* Try it
What lines of the material hold the string "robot"? Pull each of them out.

^^^^

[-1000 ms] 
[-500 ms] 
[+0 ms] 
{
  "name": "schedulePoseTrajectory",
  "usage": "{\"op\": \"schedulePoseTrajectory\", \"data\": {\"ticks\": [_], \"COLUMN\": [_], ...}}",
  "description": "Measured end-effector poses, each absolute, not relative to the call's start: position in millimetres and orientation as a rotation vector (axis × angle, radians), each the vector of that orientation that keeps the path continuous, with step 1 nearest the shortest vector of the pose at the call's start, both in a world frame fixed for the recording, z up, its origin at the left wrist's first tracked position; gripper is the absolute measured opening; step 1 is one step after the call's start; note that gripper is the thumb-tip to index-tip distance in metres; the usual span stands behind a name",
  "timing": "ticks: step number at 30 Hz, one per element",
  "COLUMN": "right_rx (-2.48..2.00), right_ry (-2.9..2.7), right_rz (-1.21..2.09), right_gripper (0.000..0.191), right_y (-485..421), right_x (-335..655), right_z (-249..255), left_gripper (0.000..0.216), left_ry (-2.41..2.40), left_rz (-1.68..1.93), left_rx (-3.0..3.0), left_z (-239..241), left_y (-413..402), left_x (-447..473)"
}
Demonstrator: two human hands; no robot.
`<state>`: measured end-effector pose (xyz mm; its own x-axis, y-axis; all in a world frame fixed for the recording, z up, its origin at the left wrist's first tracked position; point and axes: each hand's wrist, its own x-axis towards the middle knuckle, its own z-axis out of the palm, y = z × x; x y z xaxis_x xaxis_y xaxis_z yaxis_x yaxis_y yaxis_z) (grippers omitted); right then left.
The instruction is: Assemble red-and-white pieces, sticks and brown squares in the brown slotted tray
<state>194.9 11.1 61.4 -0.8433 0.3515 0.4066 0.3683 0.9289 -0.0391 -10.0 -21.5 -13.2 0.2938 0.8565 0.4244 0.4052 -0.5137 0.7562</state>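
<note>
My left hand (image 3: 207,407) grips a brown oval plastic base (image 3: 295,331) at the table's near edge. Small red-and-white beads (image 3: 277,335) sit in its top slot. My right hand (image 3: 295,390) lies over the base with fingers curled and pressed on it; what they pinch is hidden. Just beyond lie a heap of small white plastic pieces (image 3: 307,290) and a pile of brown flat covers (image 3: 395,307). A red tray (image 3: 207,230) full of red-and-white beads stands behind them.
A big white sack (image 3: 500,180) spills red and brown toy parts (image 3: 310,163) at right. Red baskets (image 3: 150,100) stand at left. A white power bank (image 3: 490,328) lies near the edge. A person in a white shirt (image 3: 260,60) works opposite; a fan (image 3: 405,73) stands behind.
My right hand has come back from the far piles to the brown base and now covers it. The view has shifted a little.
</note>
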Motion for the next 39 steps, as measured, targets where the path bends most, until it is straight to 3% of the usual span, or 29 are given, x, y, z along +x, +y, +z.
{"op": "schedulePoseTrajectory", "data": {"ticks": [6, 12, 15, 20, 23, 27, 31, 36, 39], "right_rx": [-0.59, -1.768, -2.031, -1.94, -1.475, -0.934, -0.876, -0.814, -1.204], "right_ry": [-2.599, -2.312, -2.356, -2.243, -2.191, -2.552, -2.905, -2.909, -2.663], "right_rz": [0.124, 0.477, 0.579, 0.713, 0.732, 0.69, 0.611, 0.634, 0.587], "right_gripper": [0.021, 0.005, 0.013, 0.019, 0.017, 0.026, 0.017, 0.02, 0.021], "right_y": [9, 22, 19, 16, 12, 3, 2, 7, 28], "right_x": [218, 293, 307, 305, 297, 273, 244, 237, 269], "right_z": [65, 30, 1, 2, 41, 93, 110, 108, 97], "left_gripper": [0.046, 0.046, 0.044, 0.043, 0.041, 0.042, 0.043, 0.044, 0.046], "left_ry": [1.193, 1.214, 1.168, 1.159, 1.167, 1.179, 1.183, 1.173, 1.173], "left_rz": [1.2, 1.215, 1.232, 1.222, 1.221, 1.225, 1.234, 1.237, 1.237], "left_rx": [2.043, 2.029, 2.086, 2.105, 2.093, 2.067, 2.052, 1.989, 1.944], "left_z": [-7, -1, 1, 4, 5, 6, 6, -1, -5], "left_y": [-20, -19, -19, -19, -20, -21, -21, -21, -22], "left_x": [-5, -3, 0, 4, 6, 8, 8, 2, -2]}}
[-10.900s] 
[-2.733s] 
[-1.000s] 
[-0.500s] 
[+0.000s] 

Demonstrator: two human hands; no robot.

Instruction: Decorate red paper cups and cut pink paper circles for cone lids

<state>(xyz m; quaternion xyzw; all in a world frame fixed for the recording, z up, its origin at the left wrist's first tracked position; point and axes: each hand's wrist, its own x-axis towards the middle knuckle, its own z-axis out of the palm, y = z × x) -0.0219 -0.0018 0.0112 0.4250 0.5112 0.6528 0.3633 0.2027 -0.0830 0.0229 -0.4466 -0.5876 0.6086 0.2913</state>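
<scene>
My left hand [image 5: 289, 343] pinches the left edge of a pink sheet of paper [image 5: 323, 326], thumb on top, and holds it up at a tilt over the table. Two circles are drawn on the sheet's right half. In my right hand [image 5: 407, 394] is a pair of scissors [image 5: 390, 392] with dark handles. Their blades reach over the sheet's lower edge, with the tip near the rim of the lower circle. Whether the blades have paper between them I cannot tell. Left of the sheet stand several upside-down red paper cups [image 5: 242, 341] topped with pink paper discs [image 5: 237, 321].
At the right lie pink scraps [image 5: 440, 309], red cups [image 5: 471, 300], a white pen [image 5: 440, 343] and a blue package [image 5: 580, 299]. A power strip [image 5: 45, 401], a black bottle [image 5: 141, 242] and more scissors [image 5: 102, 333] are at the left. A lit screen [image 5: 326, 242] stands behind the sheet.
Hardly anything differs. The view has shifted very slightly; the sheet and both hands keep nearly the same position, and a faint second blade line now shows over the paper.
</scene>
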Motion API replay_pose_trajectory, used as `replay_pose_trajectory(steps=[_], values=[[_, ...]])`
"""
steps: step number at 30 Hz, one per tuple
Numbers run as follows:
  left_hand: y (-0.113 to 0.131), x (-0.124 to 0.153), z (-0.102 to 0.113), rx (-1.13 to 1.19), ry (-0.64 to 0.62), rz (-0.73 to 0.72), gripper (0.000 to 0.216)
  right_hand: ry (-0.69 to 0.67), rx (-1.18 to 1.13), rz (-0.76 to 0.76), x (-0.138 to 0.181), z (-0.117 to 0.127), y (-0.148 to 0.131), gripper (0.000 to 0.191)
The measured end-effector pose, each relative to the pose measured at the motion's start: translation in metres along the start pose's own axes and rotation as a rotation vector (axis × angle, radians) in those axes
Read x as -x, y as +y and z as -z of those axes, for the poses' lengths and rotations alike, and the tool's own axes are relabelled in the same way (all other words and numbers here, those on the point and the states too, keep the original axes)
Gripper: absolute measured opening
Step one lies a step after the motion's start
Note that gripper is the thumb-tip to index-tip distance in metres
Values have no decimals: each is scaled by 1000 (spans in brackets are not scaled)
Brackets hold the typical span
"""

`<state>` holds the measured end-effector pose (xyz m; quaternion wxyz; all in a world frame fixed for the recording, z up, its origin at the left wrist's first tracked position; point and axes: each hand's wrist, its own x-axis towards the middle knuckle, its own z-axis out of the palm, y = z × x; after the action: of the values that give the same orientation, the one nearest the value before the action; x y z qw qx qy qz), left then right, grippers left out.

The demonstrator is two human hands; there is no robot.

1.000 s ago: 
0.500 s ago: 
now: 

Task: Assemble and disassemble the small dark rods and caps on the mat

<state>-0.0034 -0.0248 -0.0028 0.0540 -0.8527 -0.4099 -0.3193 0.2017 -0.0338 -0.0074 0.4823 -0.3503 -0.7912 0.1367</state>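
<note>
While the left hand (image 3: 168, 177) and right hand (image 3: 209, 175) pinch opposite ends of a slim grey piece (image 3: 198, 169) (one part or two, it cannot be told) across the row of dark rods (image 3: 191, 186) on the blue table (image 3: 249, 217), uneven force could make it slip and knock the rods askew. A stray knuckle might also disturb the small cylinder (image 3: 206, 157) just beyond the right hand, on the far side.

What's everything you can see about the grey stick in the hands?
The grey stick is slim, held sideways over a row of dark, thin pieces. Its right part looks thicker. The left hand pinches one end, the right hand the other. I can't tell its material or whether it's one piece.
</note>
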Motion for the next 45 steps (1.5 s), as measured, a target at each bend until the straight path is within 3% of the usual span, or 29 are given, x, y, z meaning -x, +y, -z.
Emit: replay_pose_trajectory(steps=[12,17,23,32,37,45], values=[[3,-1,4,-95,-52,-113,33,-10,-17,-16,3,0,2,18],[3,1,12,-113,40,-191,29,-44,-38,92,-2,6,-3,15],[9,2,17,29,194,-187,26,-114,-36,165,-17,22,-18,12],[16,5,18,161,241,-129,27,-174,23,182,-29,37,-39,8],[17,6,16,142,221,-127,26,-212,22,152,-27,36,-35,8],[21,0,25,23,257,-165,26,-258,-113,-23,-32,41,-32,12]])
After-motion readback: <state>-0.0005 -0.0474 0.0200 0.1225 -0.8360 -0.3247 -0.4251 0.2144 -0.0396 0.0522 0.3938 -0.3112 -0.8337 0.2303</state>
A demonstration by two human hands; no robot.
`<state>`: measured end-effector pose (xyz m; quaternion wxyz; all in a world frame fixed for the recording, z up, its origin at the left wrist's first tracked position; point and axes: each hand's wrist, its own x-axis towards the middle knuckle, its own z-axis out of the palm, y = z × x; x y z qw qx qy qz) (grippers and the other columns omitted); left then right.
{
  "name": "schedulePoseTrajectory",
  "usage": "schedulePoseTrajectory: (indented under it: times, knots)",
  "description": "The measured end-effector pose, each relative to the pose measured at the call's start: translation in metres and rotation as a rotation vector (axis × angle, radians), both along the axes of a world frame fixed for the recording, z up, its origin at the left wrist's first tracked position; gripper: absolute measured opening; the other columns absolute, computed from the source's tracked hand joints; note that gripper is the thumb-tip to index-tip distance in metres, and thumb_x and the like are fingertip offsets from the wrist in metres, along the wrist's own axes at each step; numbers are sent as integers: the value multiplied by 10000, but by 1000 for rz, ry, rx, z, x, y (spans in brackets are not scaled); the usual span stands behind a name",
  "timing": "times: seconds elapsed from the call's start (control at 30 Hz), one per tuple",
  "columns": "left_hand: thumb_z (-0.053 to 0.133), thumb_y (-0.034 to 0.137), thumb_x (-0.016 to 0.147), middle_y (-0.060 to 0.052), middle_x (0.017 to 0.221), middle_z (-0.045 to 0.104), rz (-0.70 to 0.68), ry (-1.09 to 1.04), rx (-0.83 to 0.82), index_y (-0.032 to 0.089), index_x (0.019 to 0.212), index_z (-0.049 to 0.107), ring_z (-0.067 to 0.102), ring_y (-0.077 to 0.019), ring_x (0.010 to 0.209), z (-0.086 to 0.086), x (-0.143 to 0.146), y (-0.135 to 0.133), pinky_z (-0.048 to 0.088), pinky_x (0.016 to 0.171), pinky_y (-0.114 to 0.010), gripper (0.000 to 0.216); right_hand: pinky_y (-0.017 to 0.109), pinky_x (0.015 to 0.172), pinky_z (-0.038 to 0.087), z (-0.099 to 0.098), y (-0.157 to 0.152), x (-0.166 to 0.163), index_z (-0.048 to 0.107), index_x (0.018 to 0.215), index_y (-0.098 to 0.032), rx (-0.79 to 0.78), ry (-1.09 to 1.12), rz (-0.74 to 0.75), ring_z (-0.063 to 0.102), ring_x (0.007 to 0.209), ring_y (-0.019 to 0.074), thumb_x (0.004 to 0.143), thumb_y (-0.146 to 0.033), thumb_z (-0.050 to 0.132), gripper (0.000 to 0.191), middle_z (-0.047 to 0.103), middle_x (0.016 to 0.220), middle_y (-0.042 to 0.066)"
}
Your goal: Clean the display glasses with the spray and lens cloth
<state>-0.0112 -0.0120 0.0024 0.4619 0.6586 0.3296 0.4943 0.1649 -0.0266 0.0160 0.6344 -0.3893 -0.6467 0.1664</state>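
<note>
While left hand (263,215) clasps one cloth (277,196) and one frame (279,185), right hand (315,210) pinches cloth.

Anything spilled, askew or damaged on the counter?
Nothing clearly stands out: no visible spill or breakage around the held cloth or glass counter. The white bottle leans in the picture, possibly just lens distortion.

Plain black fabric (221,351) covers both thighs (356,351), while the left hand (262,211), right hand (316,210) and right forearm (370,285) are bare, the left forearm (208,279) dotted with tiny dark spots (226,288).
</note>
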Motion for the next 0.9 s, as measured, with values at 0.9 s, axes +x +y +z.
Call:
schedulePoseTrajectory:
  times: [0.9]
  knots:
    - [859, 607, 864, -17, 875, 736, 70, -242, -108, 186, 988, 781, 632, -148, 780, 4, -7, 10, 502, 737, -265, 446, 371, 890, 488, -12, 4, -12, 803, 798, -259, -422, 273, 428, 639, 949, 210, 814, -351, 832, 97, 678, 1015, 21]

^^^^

* The answer
Demonstrator: two human hands; no robot.
Demonstrator: two human hands; no robot.
The demonstrator is two human hands; there is no robot.
A demonstration by two human hands; no robot.

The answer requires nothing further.